@IsabelDlRio / @miransaya

viernes, 3 de febrero de 2012

Nieve 04. Solos

En la era de la comunicación estamos todos solos.
Llegado el mediodía ya no sabía qué más hacer para calentarme. Acurrucada en el sofá, con la estufa encendida, la manta eléctrica en los pies y cubierta con una manta y el edredón, veía como mi cuerpo perdía calor en forma de vapor blanquecino. Los cristales estaban empavonados y los chupiteles se formaban en el exterior. Las voces nerviosas de los niños que se habían librado de las clases por la nevada habían dado lugar al triste aullido del viento.
Decidí prepararme un té caliente y consultar la red en busca de alguien que pudiera dar explicación a lo que estaba pasando. Una vez instalada en mi nuevo centro de operaciones, encendí el portátil y busque la noticia por la red, así como foros donde se hablara de ella. La mayoría de la gente decía que pronto pasaría, que debía ser un frente frío, pero muchos otros hablaban de una situación catastrófica producida por el cambio climático.
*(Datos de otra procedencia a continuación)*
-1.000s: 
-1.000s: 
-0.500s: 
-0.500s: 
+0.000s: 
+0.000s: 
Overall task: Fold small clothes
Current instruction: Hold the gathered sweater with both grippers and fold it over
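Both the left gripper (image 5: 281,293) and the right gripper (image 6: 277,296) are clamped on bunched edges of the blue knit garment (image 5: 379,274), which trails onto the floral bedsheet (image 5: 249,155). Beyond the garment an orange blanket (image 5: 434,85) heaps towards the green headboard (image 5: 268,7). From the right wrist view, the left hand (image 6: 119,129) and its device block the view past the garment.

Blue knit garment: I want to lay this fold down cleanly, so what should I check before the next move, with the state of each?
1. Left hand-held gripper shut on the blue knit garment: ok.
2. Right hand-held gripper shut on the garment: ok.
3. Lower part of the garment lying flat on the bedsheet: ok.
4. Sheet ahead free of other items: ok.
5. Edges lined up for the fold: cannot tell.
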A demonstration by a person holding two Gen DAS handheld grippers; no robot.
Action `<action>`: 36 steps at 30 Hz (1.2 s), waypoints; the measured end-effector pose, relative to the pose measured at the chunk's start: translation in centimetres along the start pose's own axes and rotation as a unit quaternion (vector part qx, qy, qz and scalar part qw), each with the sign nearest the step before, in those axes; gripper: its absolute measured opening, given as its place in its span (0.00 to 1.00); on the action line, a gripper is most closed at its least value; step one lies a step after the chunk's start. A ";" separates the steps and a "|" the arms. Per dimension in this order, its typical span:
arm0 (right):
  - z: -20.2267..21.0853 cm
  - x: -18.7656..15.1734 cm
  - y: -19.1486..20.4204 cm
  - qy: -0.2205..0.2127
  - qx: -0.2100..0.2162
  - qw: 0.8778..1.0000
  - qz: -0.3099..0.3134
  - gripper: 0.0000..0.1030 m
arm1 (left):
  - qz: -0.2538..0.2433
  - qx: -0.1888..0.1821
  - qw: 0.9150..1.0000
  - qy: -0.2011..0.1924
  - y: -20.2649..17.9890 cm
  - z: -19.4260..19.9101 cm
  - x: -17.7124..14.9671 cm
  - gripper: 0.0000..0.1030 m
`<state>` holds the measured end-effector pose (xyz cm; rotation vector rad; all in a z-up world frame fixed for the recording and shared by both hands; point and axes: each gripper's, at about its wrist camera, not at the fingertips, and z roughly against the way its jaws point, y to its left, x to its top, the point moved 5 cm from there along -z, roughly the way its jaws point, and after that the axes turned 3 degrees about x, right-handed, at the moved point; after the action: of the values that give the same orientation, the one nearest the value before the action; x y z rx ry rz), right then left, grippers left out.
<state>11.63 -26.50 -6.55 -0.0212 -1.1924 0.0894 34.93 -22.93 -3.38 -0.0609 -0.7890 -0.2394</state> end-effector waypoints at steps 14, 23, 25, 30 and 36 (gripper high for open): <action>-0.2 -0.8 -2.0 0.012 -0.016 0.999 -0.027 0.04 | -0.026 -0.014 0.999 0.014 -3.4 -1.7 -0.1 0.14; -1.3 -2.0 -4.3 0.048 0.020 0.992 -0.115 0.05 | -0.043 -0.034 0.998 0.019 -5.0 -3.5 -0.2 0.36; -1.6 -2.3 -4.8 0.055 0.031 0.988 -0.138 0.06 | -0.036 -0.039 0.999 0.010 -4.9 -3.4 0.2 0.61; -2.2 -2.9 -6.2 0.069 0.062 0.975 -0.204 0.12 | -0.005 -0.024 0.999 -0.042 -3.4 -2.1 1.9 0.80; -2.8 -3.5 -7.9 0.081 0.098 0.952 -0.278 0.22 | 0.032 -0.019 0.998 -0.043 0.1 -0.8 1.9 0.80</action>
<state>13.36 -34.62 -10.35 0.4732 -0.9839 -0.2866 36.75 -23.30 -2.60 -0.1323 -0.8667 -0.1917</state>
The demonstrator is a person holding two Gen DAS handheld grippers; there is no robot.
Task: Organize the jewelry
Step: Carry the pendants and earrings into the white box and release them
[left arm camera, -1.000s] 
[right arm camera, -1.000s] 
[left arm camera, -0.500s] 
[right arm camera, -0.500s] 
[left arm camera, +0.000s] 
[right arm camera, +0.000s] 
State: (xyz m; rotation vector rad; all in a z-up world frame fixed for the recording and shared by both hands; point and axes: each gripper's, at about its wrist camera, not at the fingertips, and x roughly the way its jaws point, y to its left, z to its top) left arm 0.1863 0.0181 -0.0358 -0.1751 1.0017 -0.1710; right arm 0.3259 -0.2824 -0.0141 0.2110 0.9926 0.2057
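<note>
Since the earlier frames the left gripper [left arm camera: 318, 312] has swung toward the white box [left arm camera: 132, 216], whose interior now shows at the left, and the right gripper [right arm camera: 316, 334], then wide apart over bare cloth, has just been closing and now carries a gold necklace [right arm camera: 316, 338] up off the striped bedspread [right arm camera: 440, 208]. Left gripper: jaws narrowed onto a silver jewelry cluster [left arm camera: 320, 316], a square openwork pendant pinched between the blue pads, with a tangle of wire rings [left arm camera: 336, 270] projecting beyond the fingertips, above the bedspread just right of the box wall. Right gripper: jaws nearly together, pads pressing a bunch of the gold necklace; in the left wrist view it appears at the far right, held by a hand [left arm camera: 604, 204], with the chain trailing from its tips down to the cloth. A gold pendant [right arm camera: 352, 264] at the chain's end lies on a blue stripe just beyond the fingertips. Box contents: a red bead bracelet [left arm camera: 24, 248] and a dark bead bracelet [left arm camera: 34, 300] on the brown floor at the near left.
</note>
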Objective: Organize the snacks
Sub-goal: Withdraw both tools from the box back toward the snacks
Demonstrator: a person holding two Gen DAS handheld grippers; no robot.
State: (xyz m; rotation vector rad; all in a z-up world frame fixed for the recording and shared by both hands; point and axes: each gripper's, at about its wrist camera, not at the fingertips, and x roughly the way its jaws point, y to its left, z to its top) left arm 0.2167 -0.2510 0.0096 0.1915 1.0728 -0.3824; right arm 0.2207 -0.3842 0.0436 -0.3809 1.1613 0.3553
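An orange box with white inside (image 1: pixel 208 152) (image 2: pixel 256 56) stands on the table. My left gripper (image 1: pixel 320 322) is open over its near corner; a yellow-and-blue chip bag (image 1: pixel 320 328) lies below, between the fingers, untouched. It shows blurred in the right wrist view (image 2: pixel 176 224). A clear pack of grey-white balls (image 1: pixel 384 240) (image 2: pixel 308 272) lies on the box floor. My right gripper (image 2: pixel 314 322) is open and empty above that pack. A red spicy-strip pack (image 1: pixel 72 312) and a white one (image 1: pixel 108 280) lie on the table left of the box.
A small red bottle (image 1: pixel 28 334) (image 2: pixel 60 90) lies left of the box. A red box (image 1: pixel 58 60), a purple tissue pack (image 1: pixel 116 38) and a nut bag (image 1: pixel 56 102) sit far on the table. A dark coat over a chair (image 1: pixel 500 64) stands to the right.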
Ninguna de las dos opciones me satisfizo y continúe leyendo uno a uno los mensajes que habían entrado desde el día anterior con los primeros copos. Fue entonces cuando lo leí, un joven pedía auxilio por la red en varios posts, pero sus palabras fueron lo que me puso más nerviosa, “Es como si el frío estuviera vivo y devorara todo calor. Por favor, si hay alguien cerca, ayúdenme, ya no sé con qué calentarme”. El mensaje era de la mañana de la primera nevada.
Empujada por un pálpito continué buscando mensajes semejantes, y lo peor fue que los encontré, pero cada uno parecía más aberrante que el anterior. Una mujer que vivía cerca del puerto aseguraba que el mar se estaba congelando y que incluso la chimenea de su casa se apagaba cada vez que trataba de prender los leños; una muchacha decía que se había quedado atrapada en la universidad y que se había reunido con algunos profesores en la cafetería, donde todavía resistía el calor. Pero había algo en todas sus historias que me inquietaba sobre manera, quizá era algún tipo de paranoia colectiva provocada por el frío y la angustia, pero todos hacían alusión en sus últimos mensajes a seres queridos. Uno de ellos, el de un hombre que trabajaba en la seguridad de un hospital, decía “La he vuelto a ver, con el mismo gesto grave que la última vez. Creo que empiezo a delirar, mi hija continúa ahí afuera”.
Descolgué el teléfono y llamé a mi madre. A pesar de que nuestra relación había empeorado con los años hasta hacerse casi inexistente, en ese momento necesitaba saber que estaba bien. Cuando me dispuse a marcar el número, caí en la cuenta de que se había ido de vacaciones durante una semana para ver a los abuelos.
Desistí de llamar a nadie y volví al sofá para teclear en el muro un mensaje corto “Me estoy congelando y no tengo a nadie en la ciudad. ¿Hay alguien por aquí cerca?”.